> **REQUIREMENT**
Line by line, repeat the material below exactly and leave the images out.

(Beginning of MATERIAL PROVIDED)

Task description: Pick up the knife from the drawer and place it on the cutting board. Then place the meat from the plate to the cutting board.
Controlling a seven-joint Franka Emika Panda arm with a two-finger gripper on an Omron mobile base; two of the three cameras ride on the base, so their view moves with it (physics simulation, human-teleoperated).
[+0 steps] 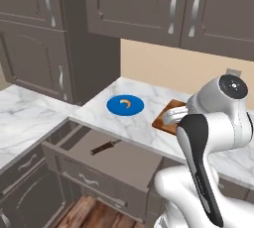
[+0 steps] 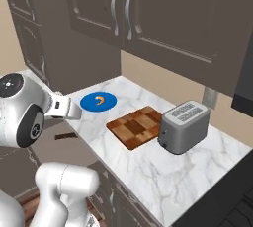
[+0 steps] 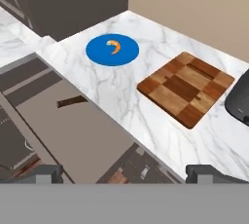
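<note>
The drawer (image 1: 124, 165) stands pulled out below the counter, and the knife (image 1: 104, 147) lies flat inside it near the back, its dark handle (image 3: 72, 102) showing by the counter edge. On the counter sits the blue plate (image 3: 112, 50) with the small orange meat (image 3: 114, 46) on it. To its right is the checkered cutting board (image 3: 187, 86), with nothing on it. My gripper (image 3: 125, 173) hangs open high above the counter's front edge, between drawer and board, holding nothing. Both dark fingertips (image 3: 46, 172) stand far apart.
A silver toaster (image 2: 184, 126) stands just right of the board. Dark wall cabinets (image 1: 149, 4) hang above the counter and a tall cabinet (image 1: 34, 33) rises at the left. Narrower drawer fronts (image 1: 25, 165) lie left of the pulled-out one.
</note>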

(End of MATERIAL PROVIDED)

> **WRITTEN RESPONSE**
Task description: Pick up the knife from the drawer and place it on the cutting board. Then place the meat from the plate to the cutting board.
Controlling a seven-joint Franka Emika Panda arm with a two-finger gripper on an Omron mobile base; two of the three cameras ride on the base, so their view moves with it (physics simulation, human-teleoperated).
[+0 steps] 
[+0 steps] 
[+0 steps] 
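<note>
The drawer (image 1: 124, 165) stands pulled out below the counter, and the knife (image 1: 104, 147) lies flat inside it near the back, its dark handle (image 3: 72, 102) showing by the counter edge. On the counter sits the blue plate (image 3: 112, 50) with the small orange meat (image 3: 114, 46) on it. To its right is the checkered cutting board (image 3: 187, 86), with nothing on it. My gripper (image 3: 125, 173) hangs open high above the counter's front edge, between drawer and board, holding nothing. Both dark fingertips (image 3: 46, 172) stand far apart.
A silver toaster (image 2: 184, 126) stands just right of the board. Dark wall cabinets (image 1: 149, 4) hang above the counter and a tall cabinet (image 1: 34, 33) rises at the left. Narrower drawer fronts (image 1: 25, 165) lie left of the pulled-out one.
</note>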

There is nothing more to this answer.